Can sports psychology help musical performers?

Posted on: September 30, 2011

In Thursday’s (9/29) Wall Street Journal, Corinna da Fonseca-Wollheim writes, “Noa Kageyama is in the business of bulletproofing, but his work does not involve Kevlar vests or polycarbonate. The performance psychologist runs a consultancy, ProMind Coaching, whose clients include Olympic athletes and CEOs. … But the battlefield Mr. Kageyama is most interested in is the music world. On his blog, The Bulletproof Musician, he takes principles developed to toughen up tennis pros and uses them to help musicians cope with the intense pressure of solo performance.
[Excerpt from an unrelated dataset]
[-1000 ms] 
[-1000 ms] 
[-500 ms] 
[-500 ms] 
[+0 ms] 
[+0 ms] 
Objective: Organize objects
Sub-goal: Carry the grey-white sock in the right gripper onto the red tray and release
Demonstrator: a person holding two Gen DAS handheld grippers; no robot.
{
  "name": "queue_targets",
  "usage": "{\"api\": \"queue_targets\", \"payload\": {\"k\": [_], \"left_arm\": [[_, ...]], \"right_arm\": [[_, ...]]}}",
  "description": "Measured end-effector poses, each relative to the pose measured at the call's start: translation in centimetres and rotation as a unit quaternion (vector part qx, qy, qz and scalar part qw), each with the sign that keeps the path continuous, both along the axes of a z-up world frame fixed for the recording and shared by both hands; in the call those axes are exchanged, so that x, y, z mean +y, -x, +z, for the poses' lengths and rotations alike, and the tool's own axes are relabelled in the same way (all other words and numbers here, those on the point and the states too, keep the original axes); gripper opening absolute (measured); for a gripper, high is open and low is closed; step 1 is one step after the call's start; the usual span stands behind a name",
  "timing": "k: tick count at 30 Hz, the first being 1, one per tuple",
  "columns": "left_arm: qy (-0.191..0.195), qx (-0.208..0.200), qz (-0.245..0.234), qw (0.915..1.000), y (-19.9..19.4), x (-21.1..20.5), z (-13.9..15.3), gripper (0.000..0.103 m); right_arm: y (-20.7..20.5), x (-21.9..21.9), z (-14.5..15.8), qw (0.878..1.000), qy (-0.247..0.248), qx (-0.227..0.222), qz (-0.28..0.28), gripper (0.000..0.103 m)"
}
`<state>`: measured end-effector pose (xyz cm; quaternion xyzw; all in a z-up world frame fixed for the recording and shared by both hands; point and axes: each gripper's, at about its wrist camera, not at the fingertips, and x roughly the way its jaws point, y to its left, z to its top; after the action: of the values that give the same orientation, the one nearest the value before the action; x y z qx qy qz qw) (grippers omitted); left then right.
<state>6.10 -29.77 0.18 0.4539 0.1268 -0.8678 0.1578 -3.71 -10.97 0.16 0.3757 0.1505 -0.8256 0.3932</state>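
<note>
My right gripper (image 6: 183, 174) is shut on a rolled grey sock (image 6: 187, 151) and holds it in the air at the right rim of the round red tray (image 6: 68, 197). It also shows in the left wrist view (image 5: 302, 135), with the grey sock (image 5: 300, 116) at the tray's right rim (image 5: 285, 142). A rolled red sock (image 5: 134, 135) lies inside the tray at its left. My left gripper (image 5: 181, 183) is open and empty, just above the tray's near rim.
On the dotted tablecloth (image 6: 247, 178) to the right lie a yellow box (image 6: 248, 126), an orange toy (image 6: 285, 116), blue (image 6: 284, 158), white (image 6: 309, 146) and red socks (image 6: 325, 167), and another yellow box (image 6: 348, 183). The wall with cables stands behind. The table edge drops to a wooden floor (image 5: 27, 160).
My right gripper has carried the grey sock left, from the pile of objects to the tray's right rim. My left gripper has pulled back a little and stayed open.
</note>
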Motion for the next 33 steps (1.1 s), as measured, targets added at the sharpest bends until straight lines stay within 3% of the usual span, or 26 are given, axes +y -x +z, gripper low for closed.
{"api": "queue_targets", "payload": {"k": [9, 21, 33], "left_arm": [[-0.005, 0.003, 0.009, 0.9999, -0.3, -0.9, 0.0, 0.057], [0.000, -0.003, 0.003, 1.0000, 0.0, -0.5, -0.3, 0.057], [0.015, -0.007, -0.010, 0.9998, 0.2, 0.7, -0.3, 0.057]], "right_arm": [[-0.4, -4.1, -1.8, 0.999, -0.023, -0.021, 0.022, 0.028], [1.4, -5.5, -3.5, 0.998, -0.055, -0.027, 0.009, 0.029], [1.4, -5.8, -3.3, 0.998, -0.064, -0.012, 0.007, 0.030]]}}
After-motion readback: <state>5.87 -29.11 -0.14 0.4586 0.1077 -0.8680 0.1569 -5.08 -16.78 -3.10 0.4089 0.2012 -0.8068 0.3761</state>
Last month, he joined the faculty of the Juilliard School. Performance psychologists are invited into music departments nation-wide, as educators recognize the need to prepare musicians for the competitive, high-stakes world of classical music. … Mr. Kageyama is himself an accomplished violinist. … ‘Given the sacrifice we put in, it’s intensely frustrating to get up on stage and not have what you know to be capable of come out,’ he says.” At the University of Oklahoma, performance psychologist Bill Moore, who works with the college football team and the music department, “makes a distinction between athletes and musicians. … ‘Music schools are very much practice-based,’ Mr. Moore says. ‘The goal is not to play; the goal is to be correct.’ … Mr. Moore coaxes teachers and musicians to incorporate performancelike play time into each practice session and lesson.”